From a regulatory perspective, intensifying the restrictions in NVZs necessitates the integration of sustainable fertilization practices. With the European policies progressively lowering the nitrogen application limits (EC Directive 91/676/EEC), a shift toward organic amendments such as VC may become essential for compliance while maintaining soil productivity. Some studies on NVZ management strategies indicate that a combination of organic amendments and cover crops is the most effective way to reduce nitrogen leaching, while preserving soil fertility [39]. Adopting VC as a standalone fertilizer or combined with reduced mineral inputs could offer a viable strategy to balance productivity with environmental responsibility. In addition to environmental and agronomic considerations, consumer preferences are an essential aspect of fertilization strategies. While high productivity is the primary goal, marketability increasingly depends on attributes such as texture, flavor, and post-harvest stability. Organic amendments like VC have been shown to enhance sensory properties, antioxidant potential, and health benefits. For instance, a study on guava (Psidium guajava L.) reported that the combined application of VC, biochar, and jaggery significantly increased the content of antioxidants, phenols, and flavonoids in fruit, which are associated with improved taste and nutritional value [50]. Similarly, the use of sheep manure vermicompost in tomato cultivation has been shown to enhance plant height and improve fruit quality traits, such as soluble and insoluble solid and carbohydrate concentrations, while also reducing fruit acidity and soil PH. These findings support the role of VC in modulating not only yield components, but also key nutritional and sensory attributes of edible plant products [51].
Visual quality is a key determinant of consumer preference for cauliflower, where attributes such as brightness, uniformity, and the absence of yellowing play a crucial role in marketability. Our findings suggest that fertilization strategies significantly influence these traits, with the MIN-treated plants exhibiting the brightest and most uniform curds, while the VC-treated plants displayed intermediate visual quality, and the NF curds were more prone to dullness or slight discoloration. This aligns with research indicating that nitrogen availability can affect structural integrity and oxidative processes, influencing post-harvest appearance [52]. However, while bright, uniform curds are traditionally favored in commercial markets, consumer preferences are shifting.
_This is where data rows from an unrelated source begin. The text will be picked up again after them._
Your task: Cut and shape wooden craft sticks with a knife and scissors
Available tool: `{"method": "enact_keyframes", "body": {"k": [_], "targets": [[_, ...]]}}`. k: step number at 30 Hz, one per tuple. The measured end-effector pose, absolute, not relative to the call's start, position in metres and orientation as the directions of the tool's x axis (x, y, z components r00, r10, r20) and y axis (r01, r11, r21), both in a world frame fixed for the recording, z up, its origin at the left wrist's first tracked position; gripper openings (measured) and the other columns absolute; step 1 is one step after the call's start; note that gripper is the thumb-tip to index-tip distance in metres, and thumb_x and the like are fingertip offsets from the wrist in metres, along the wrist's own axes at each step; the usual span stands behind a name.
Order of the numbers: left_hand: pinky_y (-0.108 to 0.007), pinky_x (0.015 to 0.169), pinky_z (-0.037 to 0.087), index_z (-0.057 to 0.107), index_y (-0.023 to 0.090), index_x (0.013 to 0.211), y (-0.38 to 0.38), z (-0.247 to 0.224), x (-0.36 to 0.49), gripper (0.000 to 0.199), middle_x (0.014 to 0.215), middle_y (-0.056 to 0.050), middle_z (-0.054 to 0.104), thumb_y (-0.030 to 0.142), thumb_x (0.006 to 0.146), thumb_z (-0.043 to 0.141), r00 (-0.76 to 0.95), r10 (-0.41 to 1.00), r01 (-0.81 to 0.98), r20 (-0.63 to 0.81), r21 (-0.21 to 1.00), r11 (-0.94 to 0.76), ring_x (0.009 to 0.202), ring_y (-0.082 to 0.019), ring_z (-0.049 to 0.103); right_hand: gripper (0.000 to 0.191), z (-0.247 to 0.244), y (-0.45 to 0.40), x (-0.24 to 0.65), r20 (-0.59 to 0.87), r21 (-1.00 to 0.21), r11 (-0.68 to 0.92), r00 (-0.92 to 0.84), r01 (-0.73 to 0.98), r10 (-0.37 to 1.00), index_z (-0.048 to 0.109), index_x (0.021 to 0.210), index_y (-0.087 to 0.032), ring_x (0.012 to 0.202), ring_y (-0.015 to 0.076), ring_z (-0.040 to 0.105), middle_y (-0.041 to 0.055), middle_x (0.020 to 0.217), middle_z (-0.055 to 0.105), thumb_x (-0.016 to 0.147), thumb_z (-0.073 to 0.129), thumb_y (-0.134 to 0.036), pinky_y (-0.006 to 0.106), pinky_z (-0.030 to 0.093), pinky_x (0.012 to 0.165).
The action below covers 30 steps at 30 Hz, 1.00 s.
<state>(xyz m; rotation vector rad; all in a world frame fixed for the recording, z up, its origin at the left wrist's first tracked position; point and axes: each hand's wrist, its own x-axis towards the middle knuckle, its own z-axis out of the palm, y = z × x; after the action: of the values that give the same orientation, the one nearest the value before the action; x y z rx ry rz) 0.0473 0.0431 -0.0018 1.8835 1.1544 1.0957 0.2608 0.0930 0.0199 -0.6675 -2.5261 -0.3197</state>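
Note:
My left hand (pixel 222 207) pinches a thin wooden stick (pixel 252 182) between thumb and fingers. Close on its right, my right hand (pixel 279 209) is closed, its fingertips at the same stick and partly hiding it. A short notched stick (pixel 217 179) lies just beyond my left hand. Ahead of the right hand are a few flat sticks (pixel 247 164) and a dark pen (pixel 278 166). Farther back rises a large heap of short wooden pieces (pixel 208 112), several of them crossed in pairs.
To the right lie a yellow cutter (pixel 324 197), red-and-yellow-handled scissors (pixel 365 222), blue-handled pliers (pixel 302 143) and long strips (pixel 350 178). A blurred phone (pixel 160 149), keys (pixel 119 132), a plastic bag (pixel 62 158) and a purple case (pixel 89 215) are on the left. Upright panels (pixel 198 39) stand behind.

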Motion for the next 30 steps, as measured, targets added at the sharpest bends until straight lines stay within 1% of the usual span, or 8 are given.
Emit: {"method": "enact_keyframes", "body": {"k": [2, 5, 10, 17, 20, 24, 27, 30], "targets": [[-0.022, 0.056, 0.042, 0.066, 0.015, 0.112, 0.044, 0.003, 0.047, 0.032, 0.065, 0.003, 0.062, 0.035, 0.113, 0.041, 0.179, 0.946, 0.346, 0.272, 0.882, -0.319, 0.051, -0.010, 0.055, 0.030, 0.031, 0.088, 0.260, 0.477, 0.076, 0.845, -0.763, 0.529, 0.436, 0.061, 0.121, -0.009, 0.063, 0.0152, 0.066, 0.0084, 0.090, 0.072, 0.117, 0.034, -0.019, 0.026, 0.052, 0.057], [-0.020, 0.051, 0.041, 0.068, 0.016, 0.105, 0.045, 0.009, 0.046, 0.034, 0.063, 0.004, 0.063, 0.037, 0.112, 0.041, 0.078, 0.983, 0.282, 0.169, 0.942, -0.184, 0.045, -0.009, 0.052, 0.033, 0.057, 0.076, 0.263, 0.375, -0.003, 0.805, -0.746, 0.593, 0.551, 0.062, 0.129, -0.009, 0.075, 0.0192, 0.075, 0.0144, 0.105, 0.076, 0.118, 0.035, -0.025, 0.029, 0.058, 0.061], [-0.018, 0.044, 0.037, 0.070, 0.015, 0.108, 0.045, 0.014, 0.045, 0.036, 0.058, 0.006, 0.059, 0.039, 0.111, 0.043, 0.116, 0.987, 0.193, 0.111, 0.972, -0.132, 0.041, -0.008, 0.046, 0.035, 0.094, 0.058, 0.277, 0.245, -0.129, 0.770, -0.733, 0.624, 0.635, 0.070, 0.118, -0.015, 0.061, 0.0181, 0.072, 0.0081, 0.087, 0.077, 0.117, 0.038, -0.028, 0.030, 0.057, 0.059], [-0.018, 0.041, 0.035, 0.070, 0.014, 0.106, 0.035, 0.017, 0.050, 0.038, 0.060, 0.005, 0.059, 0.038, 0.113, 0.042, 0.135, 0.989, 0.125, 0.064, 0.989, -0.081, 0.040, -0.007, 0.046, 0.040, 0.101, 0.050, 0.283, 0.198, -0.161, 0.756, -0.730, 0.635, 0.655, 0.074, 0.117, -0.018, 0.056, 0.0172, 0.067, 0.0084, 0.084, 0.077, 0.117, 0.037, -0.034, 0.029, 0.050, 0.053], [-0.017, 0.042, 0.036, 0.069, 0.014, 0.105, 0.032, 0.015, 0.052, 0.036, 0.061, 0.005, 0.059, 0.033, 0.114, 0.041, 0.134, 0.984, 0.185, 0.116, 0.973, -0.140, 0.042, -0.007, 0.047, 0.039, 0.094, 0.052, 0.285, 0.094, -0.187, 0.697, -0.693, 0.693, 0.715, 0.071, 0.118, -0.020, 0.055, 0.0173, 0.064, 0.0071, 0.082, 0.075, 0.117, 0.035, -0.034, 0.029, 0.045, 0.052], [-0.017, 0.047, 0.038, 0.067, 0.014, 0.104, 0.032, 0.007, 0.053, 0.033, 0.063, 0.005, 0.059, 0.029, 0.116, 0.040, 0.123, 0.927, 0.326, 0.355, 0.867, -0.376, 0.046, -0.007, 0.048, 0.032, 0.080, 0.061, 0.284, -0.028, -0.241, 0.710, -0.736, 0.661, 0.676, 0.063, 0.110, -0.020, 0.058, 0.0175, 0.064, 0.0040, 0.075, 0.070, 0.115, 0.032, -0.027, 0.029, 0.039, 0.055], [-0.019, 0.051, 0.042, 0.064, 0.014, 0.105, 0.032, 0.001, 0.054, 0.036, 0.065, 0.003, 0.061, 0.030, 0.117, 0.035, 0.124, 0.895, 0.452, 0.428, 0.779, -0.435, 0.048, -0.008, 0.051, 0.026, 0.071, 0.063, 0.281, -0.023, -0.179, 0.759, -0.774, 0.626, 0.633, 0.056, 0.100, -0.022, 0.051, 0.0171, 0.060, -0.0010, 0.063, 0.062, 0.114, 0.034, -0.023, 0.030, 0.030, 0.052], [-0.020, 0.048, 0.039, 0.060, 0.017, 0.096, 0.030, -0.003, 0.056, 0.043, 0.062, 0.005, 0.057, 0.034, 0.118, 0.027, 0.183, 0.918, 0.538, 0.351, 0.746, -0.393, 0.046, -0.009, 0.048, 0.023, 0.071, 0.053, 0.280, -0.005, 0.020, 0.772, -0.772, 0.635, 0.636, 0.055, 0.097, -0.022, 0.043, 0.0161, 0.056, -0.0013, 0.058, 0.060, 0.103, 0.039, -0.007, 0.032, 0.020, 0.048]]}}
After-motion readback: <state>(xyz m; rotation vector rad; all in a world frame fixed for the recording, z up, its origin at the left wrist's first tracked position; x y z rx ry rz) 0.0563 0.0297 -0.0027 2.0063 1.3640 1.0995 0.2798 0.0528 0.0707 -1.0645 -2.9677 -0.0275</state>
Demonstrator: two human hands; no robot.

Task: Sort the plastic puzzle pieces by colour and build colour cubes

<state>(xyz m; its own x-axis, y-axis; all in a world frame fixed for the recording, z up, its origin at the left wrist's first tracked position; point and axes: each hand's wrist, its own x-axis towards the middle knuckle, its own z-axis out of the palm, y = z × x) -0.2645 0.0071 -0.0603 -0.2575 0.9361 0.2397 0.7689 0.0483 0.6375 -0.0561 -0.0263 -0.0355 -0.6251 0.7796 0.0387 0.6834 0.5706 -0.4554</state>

A growing segment of buyers prioritizes organic and low-impact farming methods, often accepting minor aesthetic imperfections and higher prices in exchange for perceived health and environmental benefits [53].

5. Conclusions

The successful transformation of buffalo manure into high-quality vermicompost (VC) emphasizes its potential as a sustainable soil amendment, particularly in nitrate-vulnerable regions such as Campania, Southern Italy, where intensive buffalo farming generates significant organic waste. Compared to those of the unfertilized control, VC significantly increased the total fresh biomass by 119%, the corymb diameter by 58%, the SPAD index by 40%, and the chlorophyll content by 13%, confirming its beneficial effects on crop growth and physiology. VC enhanced amino acid accumulation in the clayey soil, leading to a 35% increase in total amino acids and a 60% increase in BCAAs over those of the control.
While mineral fertilization (MIN) produced the highest yields, it also caused a marked accumulation of nitrates in edible tissues, with the concentrations 45% higher than under VC and over 210% higher than those of the control. In contrast, VC maintained lower nitrate levels, indicating more balanced nitrogen assimilation. At the soil level, VC improved the organic matter content by +23% in the loam and +37% in the clayey soil and increased the total Kjeldahl nitrogen by +27%, confirming its contribution to long-term soil fertility. These results support the integration of vermicompost into fertilization strategies as an environmentally sound alternative to mineral inputs, particularly in livestock-intensive and nitrate-regulated agroecosystems. Overall, vermicompost emerged as a valuable solution for manure valorization, improving yield and crop quality, while reducing the environmental risks. Its use aligns with the principles of the circular economy and offers a viable alternative to mineral fertilizers, particularly in nitrate-sensitive agroecosystems.

Supplementary Materials

The following supporting information can be downloaded at: https://www.mdpi.com/article/10.3390/su17104253/s1, Supplemental File S1: Certified analysis of buffalo manure; Supplemental File S2: Certified analysis of vermicompost; Table S1: Flavonoids, polyphenols, H2O2, and antioxidant activity in cauliflower under Fertilization × Soil interaction; Table S2: Amino acid profile in cauliflower under Fertilization × Soil interaction.

Author Contributions

Conceptualization, P.C. and B.M.; resources, B.M. and F.T.; investigation, G.M.F., I.D.M., E.C. and B.M; data curation, G.M.F., I.D.M., M.M., E.C., F.T., P.C. and B.M.; writing—original draft preparation, G.M.F., I.D.M., M.M., E.C., F.T., P.C. and B.M.; writing—review and editing, B.M. and P.C. All authors have read and agreed to the published version of the manuscript.

Funding

This work was supported by the CIBUS project “Pilot plant for the recycling of livestock manure and the consequent production of a 100% natural soil improver of high quality” funded by REGIONE CAMPANIA, CUP: B27G22000290002.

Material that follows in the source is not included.